Continue Without Losing Consciousness
In 2010, Glasgow-based artists Rob Churm, Raydale Dower and Tony Swain collaborated on Le Drapeau Noir, an exhibition staged for the Glasgow International Festival. In the context of GENERATION – a nationwide programme that celebrates some of the most significant Scottish art from the past 25 years – the trio is brought together again for Continue Without Losing Consciousness at Dundee Contemporary Arts. All three artists are or have been involved in music bands; the underground music scene provides a common thread, made manifest in their very different approaches. As Rob Churm puts it in the informational video, “the musical association is present in a variety of non-musical forms.”
This association is evident in Raydale Dower’s photographic diptych 1/10000 Second (Piano Drop Image no.1665 and Image no.1898). One photograph depicts an empty room or, in his own words, “the void where the action will take place.” The adjacent image presents the action: a piano in free fall, captured mid-air just before it crashes on the ground. This “void” has its metonymic recreation in the next gallery, where an empty raised platform provides the stage for music performances selected by the artists as an intrinsic part of the exhibition. Like the Dower’s photographs, the empty stage remains a black void that reminds us of the performances that have already occurred, as well as others that may occur.
Rob Churm’s works on paper incorporate a wide range of techniques, from traditional etching to drawings done with biro pen. In a large body of works arranged in different groupings, he leads the viewer into whimsical worlds and meticulously crafted optical experimentations.
Churm takes his visual cues from 1970s music posters and the underground zine culture; in contrast, Tony Swain’s practice shows a sustained engagement with newspapers. At first, his paintings on newspapers may seem unassuming, hanged unframed in a manner that emphasises their lightness as materials as well as the ephemeral quality of such news publications; their unobtrusive character allows a conversation between the traditional expectations of painting and the distinctive medium that are newspapers. The papers provide starting points for the artist to create fictional landscapes and mischievous structures. These fantastical sceneries are intertwined with the actual news, and sometimes it becomes almost impossible to discern where the paper stops and the painting begins. The works often seem to contain a narrative element, but such anticipation is usually frustrated by the deeply ambiguous imagery.
The layered effect of these paintings is reenacted in Churm’s multi-coloured prints and the material proliferation in installations such as Untitled (Reoccurrence) by Dower, where fragments of the broken piano are arranged into a sculptural form. Although dispersed throughout the DCA galleries, the distinctive mark of each artist is evident. They come into dialogue at the level of musicality and show a mutual interest in associations with pop culture.

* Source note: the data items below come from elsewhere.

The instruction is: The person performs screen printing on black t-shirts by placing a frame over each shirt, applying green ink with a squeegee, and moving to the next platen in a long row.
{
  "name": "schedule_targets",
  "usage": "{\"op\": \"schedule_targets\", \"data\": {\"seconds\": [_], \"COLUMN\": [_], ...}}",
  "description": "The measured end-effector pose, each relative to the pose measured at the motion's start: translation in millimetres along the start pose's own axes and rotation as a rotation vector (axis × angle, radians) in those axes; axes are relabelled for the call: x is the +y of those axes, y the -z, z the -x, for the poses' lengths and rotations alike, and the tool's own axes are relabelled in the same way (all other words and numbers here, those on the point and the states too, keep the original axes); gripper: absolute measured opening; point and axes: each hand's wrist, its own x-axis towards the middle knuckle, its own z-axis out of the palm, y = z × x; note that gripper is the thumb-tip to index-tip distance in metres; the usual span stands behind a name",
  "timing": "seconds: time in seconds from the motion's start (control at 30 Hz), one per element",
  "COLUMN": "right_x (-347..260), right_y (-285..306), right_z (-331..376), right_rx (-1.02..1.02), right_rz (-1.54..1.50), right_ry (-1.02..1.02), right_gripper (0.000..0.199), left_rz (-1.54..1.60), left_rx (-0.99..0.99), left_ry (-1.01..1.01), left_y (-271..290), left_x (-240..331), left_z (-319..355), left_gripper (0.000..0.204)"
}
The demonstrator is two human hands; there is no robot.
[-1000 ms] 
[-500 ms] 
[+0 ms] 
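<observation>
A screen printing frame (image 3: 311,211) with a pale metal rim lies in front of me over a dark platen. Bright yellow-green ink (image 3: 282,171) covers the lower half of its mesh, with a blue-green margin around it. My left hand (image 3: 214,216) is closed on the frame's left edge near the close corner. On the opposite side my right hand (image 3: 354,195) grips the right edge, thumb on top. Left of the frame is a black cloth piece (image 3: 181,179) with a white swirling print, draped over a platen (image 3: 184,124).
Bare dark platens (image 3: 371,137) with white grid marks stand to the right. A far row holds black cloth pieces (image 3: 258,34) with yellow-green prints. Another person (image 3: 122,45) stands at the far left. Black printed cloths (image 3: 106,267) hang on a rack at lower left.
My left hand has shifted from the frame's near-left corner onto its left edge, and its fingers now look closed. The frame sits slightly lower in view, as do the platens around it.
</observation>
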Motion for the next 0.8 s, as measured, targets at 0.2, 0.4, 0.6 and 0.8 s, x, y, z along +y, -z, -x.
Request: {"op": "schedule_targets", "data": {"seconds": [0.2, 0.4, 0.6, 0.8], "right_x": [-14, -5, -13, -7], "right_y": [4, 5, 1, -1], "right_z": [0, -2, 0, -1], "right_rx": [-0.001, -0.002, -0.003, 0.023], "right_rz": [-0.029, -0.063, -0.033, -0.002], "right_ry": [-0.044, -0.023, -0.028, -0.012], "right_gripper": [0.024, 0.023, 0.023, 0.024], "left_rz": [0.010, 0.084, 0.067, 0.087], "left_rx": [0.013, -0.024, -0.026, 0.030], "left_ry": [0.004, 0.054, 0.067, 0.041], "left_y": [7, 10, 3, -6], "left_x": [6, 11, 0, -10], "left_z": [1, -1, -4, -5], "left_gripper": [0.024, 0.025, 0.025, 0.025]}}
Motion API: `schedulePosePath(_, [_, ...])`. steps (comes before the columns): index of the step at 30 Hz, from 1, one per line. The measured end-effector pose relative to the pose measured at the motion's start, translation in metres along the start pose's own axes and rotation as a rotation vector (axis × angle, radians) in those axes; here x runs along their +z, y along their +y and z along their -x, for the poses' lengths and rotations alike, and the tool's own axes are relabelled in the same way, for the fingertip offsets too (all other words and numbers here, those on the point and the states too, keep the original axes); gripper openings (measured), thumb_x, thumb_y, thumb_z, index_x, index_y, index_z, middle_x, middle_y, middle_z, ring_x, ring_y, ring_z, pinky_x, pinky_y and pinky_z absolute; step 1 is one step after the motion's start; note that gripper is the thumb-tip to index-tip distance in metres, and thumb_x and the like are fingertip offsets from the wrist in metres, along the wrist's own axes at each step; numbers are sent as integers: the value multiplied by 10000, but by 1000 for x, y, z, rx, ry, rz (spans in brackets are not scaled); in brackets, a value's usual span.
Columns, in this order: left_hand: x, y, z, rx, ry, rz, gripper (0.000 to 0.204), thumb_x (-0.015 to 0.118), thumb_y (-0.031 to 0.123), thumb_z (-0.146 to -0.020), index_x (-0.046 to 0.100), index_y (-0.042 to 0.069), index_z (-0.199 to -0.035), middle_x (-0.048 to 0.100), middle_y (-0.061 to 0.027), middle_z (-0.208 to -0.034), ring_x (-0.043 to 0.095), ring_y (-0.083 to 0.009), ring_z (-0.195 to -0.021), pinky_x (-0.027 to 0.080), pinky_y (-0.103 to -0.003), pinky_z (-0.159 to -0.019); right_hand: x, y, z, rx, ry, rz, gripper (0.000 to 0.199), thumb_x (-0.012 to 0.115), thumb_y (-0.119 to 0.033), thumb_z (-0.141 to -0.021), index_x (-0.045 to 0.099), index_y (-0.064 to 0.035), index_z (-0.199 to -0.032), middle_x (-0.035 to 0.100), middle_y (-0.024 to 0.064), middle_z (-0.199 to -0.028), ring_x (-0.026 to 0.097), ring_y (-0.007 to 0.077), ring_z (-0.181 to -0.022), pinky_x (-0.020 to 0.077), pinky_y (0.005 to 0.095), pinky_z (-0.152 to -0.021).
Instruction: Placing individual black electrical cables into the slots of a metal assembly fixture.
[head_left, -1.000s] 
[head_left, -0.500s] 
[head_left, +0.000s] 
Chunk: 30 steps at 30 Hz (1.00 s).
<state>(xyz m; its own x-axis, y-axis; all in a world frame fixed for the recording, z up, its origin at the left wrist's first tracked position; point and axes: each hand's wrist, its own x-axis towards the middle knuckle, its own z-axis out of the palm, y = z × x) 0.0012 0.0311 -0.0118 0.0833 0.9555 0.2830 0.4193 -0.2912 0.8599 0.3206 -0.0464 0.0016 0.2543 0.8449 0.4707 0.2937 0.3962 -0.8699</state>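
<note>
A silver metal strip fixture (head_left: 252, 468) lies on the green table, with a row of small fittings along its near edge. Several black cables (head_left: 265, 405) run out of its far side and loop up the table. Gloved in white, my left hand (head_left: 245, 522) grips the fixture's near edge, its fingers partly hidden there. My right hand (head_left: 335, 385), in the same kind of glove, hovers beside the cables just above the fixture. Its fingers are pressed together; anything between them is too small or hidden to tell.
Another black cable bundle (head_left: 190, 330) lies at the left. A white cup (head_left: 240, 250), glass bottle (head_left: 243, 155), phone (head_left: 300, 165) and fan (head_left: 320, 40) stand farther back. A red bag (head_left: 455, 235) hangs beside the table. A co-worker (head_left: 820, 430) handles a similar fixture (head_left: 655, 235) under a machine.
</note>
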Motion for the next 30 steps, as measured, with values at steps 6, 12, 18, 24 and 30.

Le Drapeau Noir was centred around an artistic café, with a regular programme of music and events that referenced youth popular culture and the twentieth century avant-garde. In contrast, the exhibition at DCA seems mostly detached from this background. Pop culture is ubiquitously present, and yet even when the works are at their most playful and whimsical, this youthful anarchy seems toned down. The white expanse of the galleries and the predominance of paper-based works – which in their turn are mostly composed of soft and muted colours– give the show an institutional quality that remains in tension with some of the themes explored in the works themselves.
Continue Without Losing Consciousnessallows the visitor to access the variety of works from different levels, whether in a mischievous and playful spirit, or as thoughtful explorations on the convergence between different areas of creative production.